Hadoop Flashcards
Learn primary terms in the Hadoop framework
What is the NameNode
the term specified in the HDFS Hadoop framework for the master node. The name node holds the Resource Manager / Job tracker Daemon
Works as part of yarn to hold onto which Data node / slave nodes have additional resources in HDFS
What 5 pillars of Hadoop
1) Data Management
2) Data Access
3) Data Governance and Integration
4) Security
5) Operations
Do should you not use the Hadoop Framework?
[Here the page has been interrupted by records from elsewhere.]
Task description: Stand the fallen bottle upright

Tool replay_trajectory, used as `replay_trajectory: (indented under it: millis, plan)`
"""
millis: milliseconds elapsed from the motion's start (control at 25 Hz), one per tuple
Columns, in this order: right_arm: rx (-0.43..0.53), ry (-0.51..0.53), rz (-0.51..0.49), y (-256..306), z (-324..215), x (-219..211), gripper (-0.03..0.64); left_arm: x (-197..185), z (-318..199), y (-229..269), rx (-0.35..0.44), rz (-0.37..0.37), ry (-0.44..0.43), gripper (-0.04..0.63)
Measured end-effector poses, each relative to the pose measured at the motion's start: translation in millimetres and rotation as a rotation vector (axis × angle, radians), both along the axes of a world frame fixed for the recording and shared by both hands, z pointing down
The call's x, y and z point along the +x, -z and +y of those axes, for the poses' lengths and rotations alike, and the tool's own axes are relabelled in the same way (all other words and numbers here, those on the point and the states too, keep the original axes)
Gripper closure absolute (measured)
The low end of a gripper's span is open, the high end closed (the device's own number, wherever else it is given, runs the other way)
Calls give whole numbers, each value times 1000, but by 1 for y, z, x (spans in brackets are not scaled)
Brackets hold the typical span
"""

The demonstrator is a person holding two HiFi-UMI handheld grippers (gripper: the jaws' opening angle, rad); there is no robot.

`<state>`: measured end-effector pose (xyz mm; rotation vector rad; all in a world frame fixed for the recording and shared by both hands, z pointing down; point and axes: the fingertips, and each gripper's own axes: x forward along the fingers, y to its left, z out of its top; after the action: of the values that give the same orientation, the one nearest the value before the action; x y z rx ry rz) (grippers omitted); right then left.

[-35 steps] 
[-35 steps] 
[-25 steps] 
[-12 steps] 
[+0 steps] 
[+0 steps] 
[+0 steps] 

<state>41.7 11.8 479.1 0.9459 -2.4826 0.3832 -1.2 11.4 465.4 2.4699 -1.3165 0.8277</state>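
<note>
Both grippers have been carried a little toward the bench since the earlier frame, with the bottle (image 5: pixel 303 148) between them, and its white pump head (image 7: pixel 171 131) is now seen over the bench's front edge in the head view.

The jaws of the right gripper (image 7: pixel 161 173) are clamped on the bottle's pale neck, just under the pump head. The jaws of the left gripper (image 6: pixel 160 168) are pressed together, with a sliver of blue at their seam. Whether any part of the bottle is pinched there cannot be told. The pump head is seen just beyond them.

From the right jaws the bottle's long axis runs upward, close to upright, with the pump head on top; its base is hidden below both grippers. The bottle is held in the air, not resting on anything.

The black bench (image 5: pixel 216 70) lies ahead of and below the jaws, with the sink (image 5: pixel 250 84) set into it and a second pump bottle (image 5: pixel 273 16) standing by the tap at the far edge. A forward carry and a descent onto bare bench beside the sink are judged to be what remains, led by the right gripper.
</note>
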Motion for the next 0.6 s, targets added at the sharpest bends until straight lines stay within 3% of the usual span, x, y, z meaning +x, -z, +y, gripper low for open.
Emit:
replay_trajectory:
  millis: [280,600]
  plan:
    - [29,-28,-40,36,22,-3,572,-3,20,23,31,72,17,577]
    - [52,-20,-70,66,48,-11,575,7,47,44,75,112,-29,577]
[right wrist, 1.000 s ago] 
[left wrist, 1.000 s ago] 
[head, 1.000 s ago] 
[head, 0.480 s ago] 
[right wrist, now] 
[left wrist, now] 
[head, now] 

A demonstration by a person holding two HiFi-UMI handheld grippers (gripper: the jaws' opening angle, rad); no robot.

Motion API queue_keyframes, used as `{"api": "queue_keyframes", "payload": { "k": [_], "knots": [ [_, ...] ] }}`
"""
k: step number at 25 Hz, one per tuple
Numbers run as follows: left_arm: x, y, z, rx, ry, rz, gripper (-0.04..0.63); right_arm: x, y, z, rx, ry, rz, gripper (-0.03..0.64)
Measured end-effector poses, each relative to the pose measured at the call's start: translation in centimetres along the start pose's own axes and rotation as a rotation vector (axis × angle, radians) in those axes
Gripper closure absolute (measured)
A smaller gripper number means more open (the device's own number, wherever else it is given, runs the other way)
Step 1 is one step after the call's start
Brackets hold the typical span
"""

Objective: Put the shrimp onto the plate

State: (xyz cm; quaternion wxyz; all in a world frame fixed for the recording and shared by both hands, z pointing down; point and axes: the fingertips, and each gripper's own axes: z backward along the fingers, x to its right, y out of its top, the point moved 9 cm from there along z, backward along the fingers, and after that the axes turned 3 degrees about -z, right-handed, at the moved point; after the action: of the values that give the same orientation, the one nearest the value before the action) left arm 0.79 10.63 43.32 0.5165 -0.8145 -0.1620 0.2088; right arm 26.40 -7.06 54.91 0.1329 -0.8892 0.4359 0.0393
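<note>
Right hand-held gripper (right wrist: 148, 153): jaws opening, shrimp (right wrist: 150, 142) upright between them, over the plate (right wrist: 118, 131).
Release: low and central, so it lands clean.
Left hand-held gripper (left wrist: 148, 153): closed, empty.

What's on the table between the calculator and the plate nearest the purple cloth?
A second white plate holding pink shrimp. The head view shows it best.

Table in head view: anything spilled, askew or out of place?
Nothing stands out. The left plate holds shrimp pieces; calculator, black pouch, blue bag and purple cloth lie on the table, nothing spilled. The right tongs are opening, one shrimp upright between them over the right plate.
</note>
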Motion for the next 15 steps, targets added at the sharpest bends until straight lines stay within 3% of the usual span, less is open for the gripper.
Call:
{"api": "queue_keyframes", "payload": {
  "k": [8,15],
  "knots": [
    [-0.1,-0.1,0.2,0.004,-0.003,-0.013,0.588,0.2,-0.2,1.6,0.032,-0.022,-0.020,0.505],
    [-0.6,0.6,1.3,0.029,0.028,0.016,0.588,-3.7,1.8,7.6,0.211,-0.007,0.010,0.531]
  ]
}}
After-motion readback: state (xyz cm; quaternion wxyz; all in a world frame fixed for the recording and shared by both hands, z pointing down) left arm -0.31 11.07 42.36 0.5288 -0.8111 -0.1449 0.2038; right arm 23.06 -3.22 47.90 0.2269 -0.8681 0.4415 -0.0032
Low Latency data access : Quick access to small
parts of data
❑ Multiple data modification : Hadoop is a better fit
only if we are primarily concerned about reading
data and not writing data.
❑ Lots of small files : Hadoop is a better fit in scenarios,
where we have few but large files.
Where is job tracker stored
on the Namenode
What does the Master node hold
NameNode (HDFS) and ResourceManager (Map-Reduce)
where is Yarn located
Yet another resource negotiator (YARN) is located on the name-node
What are the largest challenges (per the powerpoint) facing the big data space?
❑ Lack of skilled staff
❑ Data governance issues – With so much data available, it becomes even more critical to have a framework in place for deciding what data belongs in the system. However, just 30% of the companies surveyed by TDWI said that data governance teams were heavily involved in Big Data management.
❑ Organizational readiness – As with business intelligence, successfully analyzing Big Data takes more than just installing software and other tools. The entire organization needs to be on the same page, and there must be a clearly articulated strategy built around actual business goals.
What are the 7 Hadoop file formats?
- Text Files(CSV, TSV …)
- JSON Records
- Sequence Files
- Avro Files
- RC Files
- ORC Files
- Parquet Files
What is YARN?
A framework for job scheduling and cluster
resource management. It is the data processing layer of
Hadoop.
What is the MapReduce? is it the storage or processing layer of hadoop
A YARN-based system for parallel processing of large data sets. It is the data processing layer of Hadoop.
What is the the Hadoop HDFS get syntax
get [-crc]
❑ Hadoop HDFS get Command Description
This HDFS fs command copies the file or directory in HDFS identified by the source to the local file system path identified by local destination. This HDFS basic command retrieves all files that match to the source path entered by the user in HDFS, and creates a copy of them to one single, merged file in the local file system identified by local destination.
❑ Hadoop HDFS get Command Example:
hdfs dfs -get /user/dataflair/dir2/sample /home/dataflair/Desktop
what are the Read/Write Files commands in Hadoop
hdfs dfs -text {file_name}
hdfs dfs -cat /hadoop/test #cat command
hdfs dfs -appendtofile {source} {destination} /*puts name for the file */
How to copy files a file from the place locally onto the hadoop file
hdfs dfs-copyFromLocal {source} {new destination path}
hdfs dfs -get {source} {new destination}
hdfs dfs -copyToLocal {source path} {new destination path}
hdfs dfs -put {source} {new destination}
Create a directory in specified HDFS location. This command does not fail even if the directory already exists.
hdfs dfs -mkdir -f {destination e.g: ‘ /hadoop2’}
What are the three stages of MapReduce? what order do they go in?
MapReduce program executes in three stages, namely map stage, shuffle stage, and reduce stage.
- Map stage: The map or mapper’s job is to process the input data. Generally the input data is in the form of file or directory and is stored in the Hadoop file system (HDFS). The input file is passed to the mapper function line by line. The mapper processes the data and creates several small chunks of data.
- Reduce stage (intermediate splitting followed by reducing): This stage is the combination of theShuffle stage and the Reduce stage. The Reducer’s job is to process the data that comes from the mapper. After processing, it produces a new set of output, which will be stored in the HDFS.